§ WORK TO BE COMPLETED
Print the data that follows exactly.
-=-=-=-=-
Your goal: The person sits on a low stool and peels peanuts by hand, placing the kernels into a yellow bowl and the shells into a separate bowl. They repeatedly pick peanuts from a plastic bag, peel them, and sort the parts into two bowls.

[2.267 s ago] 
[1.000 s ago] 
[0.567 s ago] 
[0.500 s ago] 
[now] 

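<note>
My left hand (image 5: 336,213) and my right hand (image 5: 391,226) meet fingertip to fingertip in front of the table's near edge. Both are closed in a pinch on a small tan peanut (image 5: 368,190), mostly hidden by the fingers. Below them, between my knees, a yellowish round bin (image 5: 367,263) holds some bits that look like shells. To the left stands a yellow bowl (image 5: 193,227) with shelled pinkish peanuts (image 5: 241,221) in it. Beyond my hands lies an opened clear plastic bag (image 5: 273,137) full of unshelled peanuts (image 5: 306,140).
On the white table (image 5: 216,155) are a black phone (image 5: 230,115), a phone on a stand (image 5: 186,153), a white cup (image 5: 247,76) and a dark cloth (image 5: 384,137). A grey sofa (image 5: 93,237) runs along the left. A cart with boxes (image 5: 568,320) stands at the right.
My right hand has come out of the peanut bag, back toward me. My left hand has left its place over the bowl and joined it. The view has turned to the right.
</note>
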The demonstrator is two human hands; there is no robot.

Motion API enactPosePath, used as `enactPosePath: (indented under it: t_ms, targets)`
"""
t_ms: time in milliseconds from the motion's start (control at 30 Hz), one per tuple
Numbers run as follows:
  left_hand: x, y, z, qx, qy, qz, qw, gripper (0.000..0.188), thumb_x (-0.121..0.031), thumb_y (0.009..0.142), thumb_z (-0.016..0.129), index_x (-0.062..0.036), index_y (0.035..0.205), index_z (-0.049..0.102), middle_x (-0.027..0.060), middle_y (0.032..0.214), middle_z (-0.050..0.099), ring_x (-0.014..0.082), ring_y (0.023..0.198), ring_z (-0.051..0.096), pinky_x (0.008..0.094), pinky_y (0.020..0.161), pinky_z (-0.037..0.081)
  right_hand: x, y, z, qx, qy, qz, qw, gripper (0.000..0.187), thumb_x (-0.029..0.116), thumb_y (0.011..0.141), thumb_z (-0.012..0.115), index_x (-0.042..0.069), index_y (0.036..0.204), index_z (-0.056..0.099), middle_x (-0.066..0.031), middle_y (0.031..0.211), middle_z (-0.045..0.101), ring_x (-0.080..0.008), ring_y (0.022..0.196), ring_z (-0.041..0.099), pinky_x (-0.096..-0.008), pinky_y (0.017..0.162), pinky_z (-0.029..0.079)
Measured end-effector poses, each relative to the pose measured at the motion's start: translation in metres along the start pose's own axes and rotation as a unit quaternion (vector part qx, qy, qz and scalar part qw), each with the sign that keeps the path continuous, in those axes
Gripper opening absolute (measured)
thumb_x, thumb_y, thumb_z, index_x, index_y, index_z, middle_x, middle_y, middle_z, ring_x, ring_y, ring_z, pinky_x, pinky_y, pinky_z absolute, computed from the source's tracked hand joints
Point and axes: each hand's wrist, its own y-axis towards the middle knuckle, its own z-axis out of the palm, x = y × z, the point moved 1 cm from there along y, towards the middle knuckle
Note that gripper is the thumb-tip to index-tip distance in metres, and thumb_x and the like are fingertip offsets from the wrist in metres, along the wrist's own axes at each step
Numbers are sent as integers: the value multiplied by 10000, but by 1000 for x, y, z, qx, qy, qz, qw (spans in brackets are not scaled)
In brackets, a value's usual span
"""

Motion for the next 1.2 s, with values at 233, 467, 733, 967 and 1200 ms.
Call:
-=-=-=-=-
§ SOLUTION TO THE PROBLEM
Your goal: The person sits on a low stool and peels peanuts by hand, placing the kernels into a yellow bowl and the shells into a separate bowl. They repeatedly pick peanuts from a plastic bag, peel them, and sort the parts into two bowls.

[2.267 s ago] 
[1.000 s ago] 
[0.567 s ago] 
[0.500 s ago] 
[now] 

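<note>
My left hand (image 5: 336,213) and my right hand (image 5: 391,226) meet fingertip to fingertip in front of the table's near edge. Both are closed in a pinch on a small tan peanut (image 5: 368,190), mostly hidden by the fingers. Below them, between my knees, a yellowish round bin (image 5: 367,263) holds some bits that look like shells. To the left stands a yellow bowl (image 5: 193,227) with shelled pinkish peanuts (image 5: 241,221) in it. Beyond my hands lies an opened clear plastic bag (image 5: 273,137) full of unshelled peanuts (image 5: 306,140).
On the white table (image 5: 216,155) are a black phone (image 5: 230,115), a phone on a stand (image 5: 186,153), a white cup (image 5: 247,76) and a dark cloth (image 5: 384,137). A grey sofa (image 5: 93,237) runs along the left. A cart with boxes (image 5: 568,320) stands at the right.
My right hand has come out of the peanut bag, back toward me. My left hand has left its place over the bowl and joined it. The view has turned to the right.
</note>
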The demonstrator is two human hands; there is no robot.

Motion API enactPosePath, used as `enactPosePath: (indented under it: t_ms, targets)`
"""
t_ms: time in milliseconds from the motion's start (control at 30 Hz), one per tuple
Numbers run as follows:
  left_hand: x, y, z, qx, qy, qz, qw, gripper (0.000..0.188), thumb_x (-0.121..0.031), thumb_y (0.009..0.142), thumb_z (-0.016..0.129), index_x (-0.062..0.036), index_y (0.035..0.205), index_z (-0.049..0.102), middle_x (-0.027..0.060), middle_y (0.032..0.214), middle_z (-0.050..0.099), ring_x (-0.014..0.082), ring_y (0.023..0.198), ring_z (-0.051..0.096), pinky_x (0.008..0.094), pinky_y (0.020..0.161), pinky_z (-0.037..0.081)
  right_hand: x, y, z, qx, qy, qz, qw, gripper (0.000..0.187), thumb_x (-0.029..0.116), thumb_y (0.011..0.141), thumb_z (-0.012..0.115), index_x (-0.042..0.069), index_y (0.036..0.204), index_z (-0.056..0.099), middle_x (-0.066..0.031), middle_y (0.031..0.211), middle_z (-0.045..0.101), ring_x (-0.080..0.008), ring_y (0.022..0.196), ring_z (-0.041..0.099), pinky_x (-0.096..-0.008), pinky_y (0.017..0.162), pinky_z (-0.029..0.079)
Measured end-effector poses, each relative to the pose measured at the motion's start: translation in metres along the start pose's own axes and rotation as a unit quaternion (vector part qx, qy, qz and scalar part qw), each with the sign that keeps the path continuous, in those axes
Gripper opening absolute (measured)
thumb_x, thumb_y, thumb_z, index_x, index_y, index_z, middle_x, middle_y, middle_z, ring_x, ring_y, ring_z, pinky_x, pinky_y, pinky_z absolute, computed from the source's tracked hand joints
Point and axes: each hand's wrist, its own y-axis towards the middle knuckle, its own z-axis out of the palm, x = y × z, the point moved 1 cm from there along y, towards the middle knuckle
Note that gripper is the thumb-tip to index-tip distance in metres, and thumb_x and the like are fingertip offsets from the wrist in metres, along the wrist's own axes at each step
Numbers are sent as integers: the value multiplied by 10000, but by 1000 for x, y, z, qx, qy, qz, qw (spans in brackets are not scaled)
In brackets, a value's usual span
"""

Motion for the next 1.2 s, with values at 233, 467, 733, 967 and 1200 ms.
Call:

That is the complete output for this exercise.